● Problem description
What follows is a set of records. Repeat every one of them exactly.

● Records
────────────────────

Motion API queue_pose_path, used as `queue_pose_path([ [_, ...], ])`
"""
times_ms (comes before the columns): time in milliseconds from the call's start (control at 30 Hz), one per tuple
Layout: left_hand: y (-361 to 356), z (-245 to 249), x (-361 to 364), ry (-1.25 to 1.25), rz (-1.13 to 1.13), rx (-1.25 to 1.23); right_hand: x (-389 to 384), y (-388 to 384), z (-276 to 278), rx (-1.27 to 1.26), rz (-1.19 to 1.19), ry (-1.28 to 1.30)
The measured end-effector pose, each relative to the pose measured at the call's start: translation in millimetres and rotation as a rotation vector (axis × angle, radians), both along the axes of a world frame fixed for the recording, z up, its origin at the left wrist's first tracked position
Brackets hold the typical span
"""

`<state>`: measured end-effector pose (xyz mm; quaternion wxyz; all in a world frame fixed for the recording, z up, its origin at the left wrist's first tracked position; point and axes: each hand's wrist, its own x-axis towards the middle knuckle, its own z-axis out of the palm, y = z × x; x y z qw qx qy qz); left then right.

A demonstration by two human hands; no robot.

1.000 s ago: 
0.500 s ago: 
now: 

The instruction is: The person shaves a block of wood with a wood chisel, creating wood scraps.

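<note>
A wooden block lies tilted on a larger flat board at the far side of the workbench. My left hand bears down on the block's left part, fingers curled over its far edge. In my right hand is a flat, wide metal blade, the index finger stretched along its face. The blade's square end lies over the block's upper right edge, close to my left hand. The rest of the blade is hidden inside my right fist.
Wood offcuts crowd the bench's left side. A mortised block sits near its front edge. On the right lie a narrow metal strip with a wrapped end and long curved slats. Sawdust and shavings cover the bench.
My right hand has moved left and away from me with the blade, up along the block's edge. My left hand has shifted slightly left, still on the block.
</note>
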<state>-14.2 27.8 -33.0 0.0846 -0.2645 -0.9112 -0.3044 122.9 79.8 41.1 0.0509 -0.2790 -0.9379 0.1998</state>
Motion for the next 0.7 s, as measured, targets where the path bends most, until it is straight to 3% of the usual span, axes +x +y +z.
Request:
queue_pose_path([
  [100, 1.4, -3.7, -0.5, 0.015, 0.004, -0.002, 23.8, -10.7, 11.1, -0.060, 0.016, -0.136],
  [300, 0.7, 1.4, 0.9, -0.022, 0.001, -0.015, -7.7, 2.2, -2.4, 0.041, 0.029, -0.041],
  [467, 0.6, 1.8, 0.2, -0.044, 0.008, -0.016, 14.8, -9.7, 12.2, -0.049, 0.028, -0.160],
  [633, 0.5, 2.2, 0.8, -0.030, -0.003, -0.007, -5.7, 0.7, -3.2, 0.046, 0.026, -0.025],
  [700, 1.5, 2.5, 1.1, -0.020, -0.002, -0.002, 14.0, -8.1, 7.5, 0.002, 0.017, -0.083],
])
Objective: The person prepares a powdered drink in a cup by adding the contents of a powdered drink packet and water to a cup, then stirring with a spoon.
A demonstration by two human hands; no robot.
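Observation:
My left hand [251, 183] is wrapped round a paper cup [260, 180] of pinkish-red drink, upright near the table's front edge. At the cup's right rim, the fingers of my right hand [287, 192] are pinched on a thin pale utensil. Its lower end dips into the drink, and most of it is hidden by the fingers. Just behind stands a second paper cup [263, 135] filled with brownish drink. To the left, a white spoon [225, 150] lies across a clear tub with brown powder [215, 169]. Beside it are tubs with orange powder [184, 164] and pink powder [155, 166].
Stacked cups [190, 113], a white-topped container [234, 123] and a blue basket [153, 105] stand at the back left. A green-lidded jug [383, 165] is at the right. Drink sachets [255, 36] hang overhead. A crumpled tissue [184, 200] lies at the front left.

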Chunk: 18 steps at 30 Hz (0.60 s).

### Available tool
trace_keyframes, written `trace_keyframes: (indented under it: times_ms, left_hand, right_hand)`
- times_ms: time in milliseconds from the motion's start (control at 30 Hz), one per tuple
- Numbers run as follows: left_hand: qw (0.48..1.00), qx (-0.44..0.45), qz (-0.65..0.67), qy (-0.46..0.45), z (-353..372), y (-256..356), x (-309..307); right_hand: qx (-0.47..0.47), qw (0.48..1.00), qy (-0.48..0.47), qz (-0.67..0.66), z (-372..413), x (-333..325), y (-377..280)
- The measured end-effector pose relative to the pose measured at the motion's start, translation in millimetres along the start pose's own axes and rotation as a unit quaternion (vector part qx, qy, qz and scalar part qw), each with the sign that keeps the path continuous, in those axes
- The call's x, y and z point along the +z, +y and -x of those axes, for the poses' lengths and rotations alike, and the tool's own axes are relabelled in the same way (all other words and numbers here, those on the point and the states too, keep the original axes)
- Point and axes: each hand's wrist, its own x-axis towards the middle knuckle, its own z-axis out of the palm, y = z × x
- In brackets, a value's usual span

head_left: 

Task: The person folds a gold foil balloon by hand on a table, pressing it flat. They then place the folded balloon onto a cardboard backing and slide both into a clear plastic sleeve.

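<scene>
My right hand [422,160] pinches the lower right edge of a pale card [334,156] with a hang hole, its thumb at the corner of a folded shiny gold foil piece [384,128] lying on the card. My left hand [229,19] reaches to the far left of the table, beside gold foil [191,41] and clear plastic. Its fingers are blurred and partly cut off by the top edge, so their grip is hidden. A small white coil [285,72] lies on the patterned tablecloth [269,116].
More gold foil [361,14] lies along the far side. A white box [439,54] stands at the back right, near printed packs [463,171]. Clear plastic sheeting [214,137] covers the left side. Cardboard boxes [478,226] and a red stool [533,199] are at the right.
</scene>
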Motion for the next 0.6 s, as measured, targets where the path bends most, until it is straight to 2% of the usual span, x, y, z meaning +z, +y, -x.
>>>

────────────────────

● Your solution
Motion API queue_pose_path, used as `queue_pose_path([ [_, ...], ])`
"""
times_ms (comes before the columns): time in milliseconds from the call's start (control at 30 Hz), one per tuple
Layout: left_hand: y (-361 to 356), z (-245 to 249), x (-361 to 364), ry (-1.25 to 1.25), rz (-1.13 to 1.13), rx (-1.25 to 1.23); right_hand: x (-389 to 384), y (-388 to 384), z (-276 to 278), rx (-1.27 to 1.26), rz (-1.19 to 1.19), ry (-1.28 to 1.30)
The measured end-effector pose, each relative to the pose measured at the call's start: translation in millimetres and rotation as a rotation vector (axis × angle, radians), both along the axes of a world frame fixed for the recording, z up, its origin at the left wrist's first tracked position
Brackets hold the typical span
"""

`<state>`: measured end-effector pose (xyz mm; quaternion wxyz; all in a world frame fixed for the recording, z up, its origin at the left wrist's first tracked position; point and axes: each hand's wrist, its own x-axis towards the middle knuckle, its own z-axis out of the palm, y = z × x; x y z qw qx qy qz); left then right.

A demonstration by two human hands; no robot.

1.000 s ago: 
0.500 s ago: 
now: 

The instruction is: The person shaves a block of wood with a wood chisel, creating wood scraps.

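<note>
A wooden block lies tilted on a larger flat board at the far side of the workbench. My left hand bears down on the block's left part, fingers curled over its far edge. In my right hand is a flat, wide metal blade, the index finger stretched along its face. The blade's square end lies over the block's upper right edge, close to my left hand. The rest of the blade is hidden inside my right fist.
Wood offcuts crowd the bench's left side. A mortised block sits near its front edge. On the right lie a narrow metal strip with a wrapped end and long curved slats. Sawdust and shavings cover the bench.
My right hand has moved left and away from me with the blade, up along the block's edge. My left hand has shifted slightly left, still on the block.
</note>
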<state>-14.2 27.8 -33.0 0.0846 -0.2645 -0.9112 -0.3044 122.9 79.8 41.1 0.0509 -0.2790 -0.9379 0.1998</state>
Motion for the next 0.7 s, as measured, targets where the path bends most, until it is straight to 3% of the usual span, axes +x +y +z.
Request:
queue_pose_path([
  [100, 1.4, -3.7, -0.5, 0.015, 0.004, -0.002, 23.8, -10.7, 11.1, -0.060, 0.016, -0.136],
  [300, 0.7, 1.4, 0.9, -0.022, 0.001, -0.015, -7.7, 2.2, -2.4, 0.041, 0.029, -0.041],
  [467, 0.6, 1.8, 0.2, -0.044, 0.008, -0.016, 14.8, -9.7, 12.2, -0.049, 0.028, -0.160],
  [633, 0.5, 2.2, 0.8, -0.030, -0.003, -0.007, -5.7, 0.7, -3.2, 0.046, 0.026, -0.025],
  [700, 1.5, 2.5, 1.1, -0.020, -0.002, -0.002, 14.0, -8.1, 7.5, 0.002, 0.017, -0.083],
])
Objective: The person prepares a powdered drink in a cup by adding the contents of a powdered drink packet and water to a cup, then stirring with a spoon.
A demonstration by two human hands; no robot.
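Observation:
My left hand [251, 183] is wrapped round a paper cup [260, 180] of pinkish-red drink, upright near the table's front edge. At the cup's right rim, the fingers of my right hand [287, 192] are pinched on a thin pale utensil. Its lower end dips into the drink, and most of it is hidden by the fingers. Just behind stands a second paper cup [263, 135] filled with brownish drink. To the left, a white spoon [225, 150] lies across a clear tub with brown powder [215, 169]. Beside it are tubs with orange powder [184, 164] and pink powder [155, 166].
Stacked cups [190, 113], a white-topped container [234, 123] and a blue basket [153, 105] stand at the back left. A green-lidded jug [383, 165] is at the right. Drink sachets [255, 36] hang overhead. A crumpled tissue [184, 200] lies at the front left.
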
Chunk: 18 steps at 30 Hz (0.60 s).

### Available tool
trace_keyframes, written `trace_keyframes: (indented under it: times_ms, left_hand, right_hand)`
- times_ms: time in milliseconds from the motion's start (control at 30 Hz), one per tuple
- Numbers run as follows: left_hand: qw (0.48..1.00), qx (-0.44..0.45), qz (-0.65..0.67), qy (-0.46..0.45), z (-353..372), y (-256..356), x (-309..307); right_hand: qx (-0.47..0.47), qw (0.48..1.00), qy (-0.48..0.47), qz (-0.67..0.66), z (-372..413), x (-333..325), y (-377..280)
- The measured end-effector pose relative to the pose measured at the motion's start, translation in millimetres along the start pose's own axes and rotation as a unit quaternion (vector part qx, qy, qz and scalar part qw), each with the sign that keeps the path continuous, in those axes
- The call's x, y and z point along the +z, +y and -x of those axes, for the poses' lengths and rotations alike, and the tool's own axes are relabelled in the same way (all other words and numbers here, those on the point and the states too, keep the original axes)
- Point and axes: each hand's wrist, its own x-axis towards the middle knuckle, its own z-axis out of the palm, y = z × x
- In brackets, a value's usual span

head_left: 

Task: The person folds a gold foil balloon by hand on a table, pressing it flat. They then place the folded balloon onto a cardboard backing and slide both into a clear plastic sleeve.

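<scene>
My right hand [422,160] pinches the lower right edge of a pale card [334,156] with a hang hole, its thumb at the corner of a folded shiny gold foil piece [384,128] lying on the card. My left hand [229,19] reaches to the far left of the table, beside gold foil [191,41] and clear plastic. Its fingers are blurred and partly cut off by the top edge, so their grip is hidden. A small white coil [285,72] lies on the patterned tablecloth [269,116].
More gold foil [361,14] lies along the far side. A white box [439,54] stands at the back right, near printed packs [463,171]. Clear plastic sheeting [214,137] covers the left side. Cardboard boxes [478,226] and a red stool [533,199] are at the right.
</scene>
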Motion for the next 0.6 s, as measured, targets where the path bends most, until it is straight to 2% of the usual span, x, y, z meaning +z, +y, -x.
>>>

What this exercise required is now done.